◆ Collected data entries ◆

★ ★ ★ ★ ★ ★ ★

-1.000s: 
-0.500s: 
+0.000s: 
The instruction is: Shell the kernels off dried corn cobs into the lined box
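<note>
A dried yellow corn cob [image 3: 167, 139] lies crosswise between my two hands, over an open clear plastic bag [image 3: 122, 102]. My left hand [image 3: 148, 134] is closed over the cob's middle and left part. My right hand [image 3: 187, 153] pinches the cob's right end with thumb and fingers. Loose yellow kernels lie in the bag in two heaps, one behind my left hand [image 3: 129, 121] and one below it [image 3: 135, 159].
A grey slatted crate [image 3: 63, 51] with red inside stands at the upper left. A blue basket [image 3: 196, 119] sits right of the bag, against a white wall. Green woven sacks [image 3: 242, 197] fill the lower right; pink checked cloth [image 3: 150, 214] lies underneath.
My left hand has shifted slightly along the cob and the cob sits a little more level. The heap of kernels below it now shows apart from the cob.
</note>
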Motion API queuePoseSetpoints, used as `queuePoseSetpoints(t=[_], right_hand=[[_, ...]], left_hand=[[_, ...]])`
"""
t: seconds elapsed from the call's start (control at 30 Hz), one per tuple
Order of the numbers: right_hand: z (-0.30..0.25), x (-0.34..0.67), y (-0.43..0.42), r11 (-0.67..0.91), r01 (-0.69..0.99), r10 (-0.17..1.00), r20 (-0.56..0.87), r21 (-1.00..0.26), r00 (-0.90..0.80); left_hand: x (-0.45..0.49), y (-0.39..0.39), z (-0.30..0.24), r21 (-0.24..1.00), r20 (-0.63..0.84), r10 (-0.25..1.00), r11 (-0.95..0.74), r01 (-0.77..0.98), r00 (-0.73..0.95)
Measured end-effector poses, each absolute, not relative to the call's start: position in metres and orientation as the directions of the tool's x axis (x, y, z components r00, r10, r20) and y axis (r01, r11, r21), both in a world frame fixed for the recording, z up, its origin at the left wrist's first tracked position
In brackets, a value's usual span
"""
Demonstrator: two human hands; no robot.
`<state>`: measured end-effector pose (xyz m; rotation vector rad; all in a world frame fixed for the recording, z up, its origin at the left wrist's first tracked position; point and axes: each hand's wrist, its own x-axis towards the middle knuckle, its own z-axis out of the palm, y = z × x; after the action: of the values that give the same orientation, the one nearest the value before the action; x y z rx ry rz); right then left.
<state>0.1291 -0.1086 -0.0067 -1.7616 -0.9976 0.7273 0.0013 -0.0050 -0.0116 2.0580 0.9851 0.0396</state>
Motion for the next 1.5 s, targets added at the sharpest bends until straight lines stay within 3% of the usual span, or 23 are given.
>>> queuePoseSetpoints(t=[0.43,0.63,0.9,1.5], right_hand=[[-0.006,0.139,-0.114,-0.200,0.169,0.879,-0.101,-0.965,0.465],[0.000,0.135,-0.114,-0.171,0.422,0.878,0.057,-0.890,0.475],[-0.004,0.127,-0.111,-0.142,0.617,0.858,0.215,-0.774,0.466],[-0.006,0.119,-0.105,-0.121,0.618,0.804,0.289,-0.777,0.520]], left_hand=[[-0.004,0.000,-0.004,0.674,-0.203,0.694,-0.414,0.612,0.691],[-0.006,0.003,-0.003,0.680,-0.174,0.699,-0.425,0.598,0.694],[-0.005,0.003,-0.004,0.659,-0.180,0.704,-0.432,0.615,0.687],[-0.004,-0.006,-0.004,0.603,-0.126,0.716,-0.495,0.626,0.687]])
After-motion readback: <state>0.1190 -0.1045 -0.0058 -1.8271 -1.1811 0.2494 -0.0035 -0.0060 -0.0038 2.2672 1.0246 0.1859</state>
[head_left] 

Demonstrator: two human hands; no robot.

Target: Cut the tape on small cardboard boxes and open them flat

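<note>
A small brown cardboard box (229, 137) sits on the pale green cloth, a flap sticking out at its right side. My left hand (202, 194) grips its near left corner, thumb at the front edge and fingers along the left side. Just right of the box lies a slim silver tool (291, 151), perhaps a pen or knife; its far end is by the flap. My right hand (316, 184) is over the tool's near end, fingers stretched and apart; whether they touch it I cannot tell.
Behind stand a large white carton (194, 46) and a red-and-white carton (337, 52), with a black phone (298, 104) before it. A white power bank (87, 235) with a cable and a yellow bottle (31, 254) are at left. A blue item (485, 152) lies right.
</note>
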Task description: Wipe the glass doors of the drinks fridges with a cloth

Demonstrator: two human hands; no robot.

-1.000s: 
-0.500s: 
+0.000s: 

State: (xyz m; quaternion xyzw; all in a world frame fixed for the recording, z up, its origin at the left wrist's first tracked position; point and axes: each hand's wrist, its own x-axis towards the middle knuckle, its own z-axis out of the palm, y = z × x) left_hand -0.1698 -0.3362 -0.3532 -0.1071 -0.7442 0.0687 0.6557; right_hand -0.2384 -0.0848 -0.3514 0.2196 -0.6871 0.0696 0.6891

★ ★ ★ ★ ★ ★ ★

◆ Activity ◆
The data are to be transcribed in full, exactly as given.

◆ Exercise result ◆
-1.000s: 
-0.500s: 
+0.000s: 
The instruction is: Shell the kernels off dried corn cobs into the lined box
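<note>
A dried yellow corn cob [image 3: 167, 139] lies crosswise between my two hands, over an open clear plastic bag [image 3: 122, 102]. My left hand [image 3: 148, 134] is closed over the cob's middle and left part. My right hand [image 3: 187, 153] pinches the cob's right end with thumb and fingers. Loose yellow kernels lie in the bag in two heaps, one behind my left hand [image 3: 129, 121] and one below it [image 3: 135, 159].
A grey slatted crate [image 3: 63, 51] with red inside stands at the upper left. A blue basket [image 3: 196, 119] sits right of the bag, against a white wall. Green woven sacks [image 3: 242, 197] fill the lower right; pink checked cloth [image 3: 150, 214] lies underneath.
My left hand has shifted slightly along the cob and the cob sits a little more level. The heap of kernels below it now shows apart from the cob.
</note>
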Motion API queuePoseSetpoints, used as `queuePoseSetpoints(t=[_], right_hand=[[_, ...]], left_hand=[[_, ...]])`
"""
t: seconds elapsed from the call's start (control at 30 Hz), one per tuple
Order of the numbers: right_hand: z (-0.30..0.25), x (-0.34..0.67), y (-0.43..0.42), r11 (-0.67..0.91), r01 (-0.69..0.99), r10 (-0.17..1.00), r20 (-0.56..0.87), r21 (-1.00..0.26), r00 (-0.90..0.80); left_hand: x (-0.45..0.49), y (-0.39..0.39), z (-0.30..0.24), r21 (-0.24..1.00), r20 (-0.63..0.84), r10 (-0.25..1.00), r11 (-0.95..0.74), r01 (-0.77..0.98), r00 (-0.73..0.95)
Measured end-effector poses, each absolute, not relative to the call's start: position in metres and orientation as the directions of the tool's x axis (x, y, z components r00, r10, r20) and y axis (r01, r11, r21), both in a world frame fixed for the recording, z up, its origin at the left wrist's first tracked position
In brackets, a value's usual span
"""
Demonstrator: two human hands; no robot.
`<state>`: measured end-effector pose (xyz m; rotation vector rad; all in a world frame fixed for the recording, z up, its origin at the left wrist's first tracked position; point and axes: each hand's wrist, its own x-axis towards the middle knuckle, its own z-axis out of the palm, y = z × x; after the action: of the values that give the same orientation, the one nearest the value before the action; x y z rx ry rz); right then left.
<state>0.1291 -0.1086 -0.0067 -1.7616 -0.9976 0.7273 0.0013 -0.0050 -0.0116 2.0580 0.9851 0.0396</state>
Motion for the next 1.5 s, targets added at the sharpest bends until straight lines stay within 3% of the usual span, or 23 are given.
>>> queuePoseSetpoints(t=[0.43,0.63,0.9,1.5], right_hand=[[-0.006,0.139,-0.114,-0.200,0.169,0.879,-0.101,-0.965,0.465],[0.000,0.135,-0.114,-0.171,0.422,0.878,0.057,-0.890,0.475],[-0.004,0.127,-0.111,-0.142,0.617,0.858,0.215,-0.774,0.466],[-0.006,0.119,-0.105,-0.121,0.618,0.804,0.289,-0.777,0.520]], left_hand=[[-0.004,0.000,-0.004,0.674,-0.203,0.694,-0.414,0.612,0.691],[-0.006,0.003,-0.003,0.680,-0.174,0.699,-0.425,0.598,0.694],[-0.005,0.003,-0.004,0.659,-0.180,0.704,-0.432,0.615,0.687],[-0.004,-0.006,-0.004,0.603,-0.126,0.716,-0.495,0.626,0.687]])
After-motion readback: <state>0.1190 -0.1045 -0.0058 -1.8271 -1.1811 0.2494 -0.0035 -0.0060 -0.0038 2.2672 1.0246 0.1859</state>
[head_left] 

Demonstrator: two human hands; no robot.

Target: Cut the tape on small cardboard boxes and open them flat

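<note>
A small brown cardboard box (229, 137) sits on the pale green cloth, a flap sticking out at its right side. My left hand (202, 194) grips its near left corner, thumb at the front edge and fingers along the left side. Just right of the box lies a slim silver tool (291, 151), perhaps a pen or knife; its far end is by the flap. My right hand (316, 184) is over the tool's near end, fingers stretched and apart; whether they touch it I cannot tell.
Behind stand a large white carton (194, 46) and a red-and-white carton (337, 52), with a black phone (298, 104) before it. A white power bank (87, 235) with a cable and a yellow bottle (31, 254) are at left. A blue item (485, 152) lies right.
</note>
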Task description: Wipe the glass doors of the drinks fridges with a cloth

Demonstrator: two human hands; no robot.

-1.000s: 
-0.500s: 
+0.000s: 

State: (xyz m; quaternion xyzw; all in a world frame fixed for the recording, z up, its origin at the left wrist's first tracked position; point and axes: each hand's wrist, its own x-axis towards the middle knuckle, its own z-axis out of the palm, y = z × x) left_hand -0.1698 -0.3362 -0.3532 -0.1071 -0.7442 0.0687 0.6557; right_hand -0.2384 -0.0848 -0.3514 0.2196 -0.6871 0.0696 0.6891

This response is done.